Ultimately, Application health data should drive this. But usually, that data is nor easily consumable because team silos, or it’s simply difficult to get a small set of application-level metrics that deterministically tell the network has a problem. So, we revert back to L3 connectivity. Now, speaking of L3 connectivity we basically mean latency, loss, and throughput. The only way to get the actual data is by actively measuring it, the easiest open-source tool out there to do this programmatically is Todd.
What could go wrong?
Assessing health-state is already a pretty difficult problem. It would be great if we had a set of simple metrics to assert connectivity, but if that was trivial half of us network engineers wouldn’t have jobs. For example, although a ping test failure necessarily means you did something wrong, ping success doesn’t suffice to say a change went successfully. Basically, we either don’t have enough information to assess the state properly or we have so much info that assessing state is hard. I’m unaware of a solution to handle too much info, but I feel like this would be a good use case for machine learning. That’s all to say that the mechanism chosen to assess health state may likely not suffice.
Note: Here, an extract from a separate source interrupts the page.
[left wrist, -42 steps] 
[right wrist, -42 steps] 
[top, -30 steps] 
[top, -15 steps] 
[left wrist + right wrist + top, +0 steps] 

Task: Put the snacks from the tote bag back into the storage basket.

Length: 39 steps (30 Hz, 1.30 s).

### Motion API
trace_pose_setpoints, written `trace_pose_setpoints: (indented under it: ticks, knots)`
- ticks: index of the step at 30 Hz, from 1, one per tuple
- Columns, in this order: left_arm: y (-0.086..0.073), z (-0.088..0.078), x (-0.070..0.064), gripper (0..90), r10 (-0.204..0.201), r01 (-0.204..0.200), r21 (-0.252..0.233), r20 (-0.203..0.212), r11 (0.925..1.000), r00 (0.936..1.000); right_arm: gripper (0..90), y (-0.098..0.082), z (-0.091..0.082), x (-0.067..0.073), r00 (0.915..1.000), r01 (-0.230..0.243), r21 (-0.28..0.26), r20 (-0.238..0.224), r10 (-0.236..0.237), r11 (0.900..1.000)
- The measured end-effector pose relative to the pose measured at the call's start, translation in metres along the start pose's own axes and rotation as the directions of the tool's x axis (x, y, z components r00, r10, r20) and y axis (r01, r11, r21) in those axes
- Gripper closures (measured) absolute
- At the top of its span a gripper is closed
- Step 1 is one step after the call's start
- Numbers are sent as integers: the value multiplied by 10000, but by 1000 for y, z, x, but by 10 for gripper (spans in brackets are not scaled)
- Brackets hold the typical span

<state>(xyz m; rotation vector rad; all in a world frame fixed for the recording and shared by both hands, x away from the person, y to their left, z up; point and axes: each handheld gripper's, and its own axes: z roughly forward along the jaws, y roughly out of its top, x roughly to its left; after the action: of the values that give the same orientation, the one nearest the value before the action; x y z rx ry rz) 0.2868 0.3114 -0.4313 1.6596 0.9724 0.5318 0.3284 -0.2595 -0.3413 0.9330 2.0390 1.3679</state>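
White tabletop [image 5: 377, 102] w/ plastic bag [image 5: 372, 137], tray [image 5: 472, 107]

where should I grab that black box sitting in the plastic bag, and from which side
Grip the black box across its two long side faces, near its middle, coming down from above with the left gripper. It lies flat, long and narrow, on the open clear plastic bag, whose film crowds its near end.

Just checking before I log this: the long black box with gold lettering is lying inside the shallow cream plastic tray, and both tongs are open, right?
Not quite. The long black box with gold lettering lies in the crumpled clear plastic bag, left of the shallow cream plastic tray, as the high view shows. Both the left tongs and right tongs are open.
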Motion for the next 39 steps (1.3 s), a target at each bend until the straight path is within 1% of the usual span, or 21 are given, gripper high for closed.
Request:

The second thing is that even if the mechanisms to assess state you have do suffice, imagine your change next state is incompatible with your previous state, for example, you are changing your BGP password. In that case, your change intermediate steps do not present full connectivity. Canarying doesn’t make much sense in those scenarios. This scenario comes more often than you would wish since a lot of network changes exist to fix something.
Another challenge is that sometimes you just can’t replicate the current state of production in your development environment, that way you can’t really develop a procedure that executes a change in zero downtime. Imagine for example, you developed a change procedure that works in your development environment but when you push the change to the first subset of switches, a failure in redundancy is detected, and you abort the change. This reduces the throughput of changes executed by your team. There’s a point where the risk-acceptance level of the change may need to be reclassified in order for work to be done.
How do I profit from this?
Canarying gives you the opportunity to identify a bug before compromising your whole network. And it reduces detection time as verification is now an automated procedure. Let’s for example, you pushed a configuration change with a broken route-map for example, invalidating some routes to your systems. A good detection system plus a blue/green type of deployment would contain the outage caused by misconfiguration.
At the end of the day, I believe, what determines the productivity of your team is how fast you can find issues. By adopting test-driven practices you reduce your detection time, and thus reduce idle time of your team, improving productivity.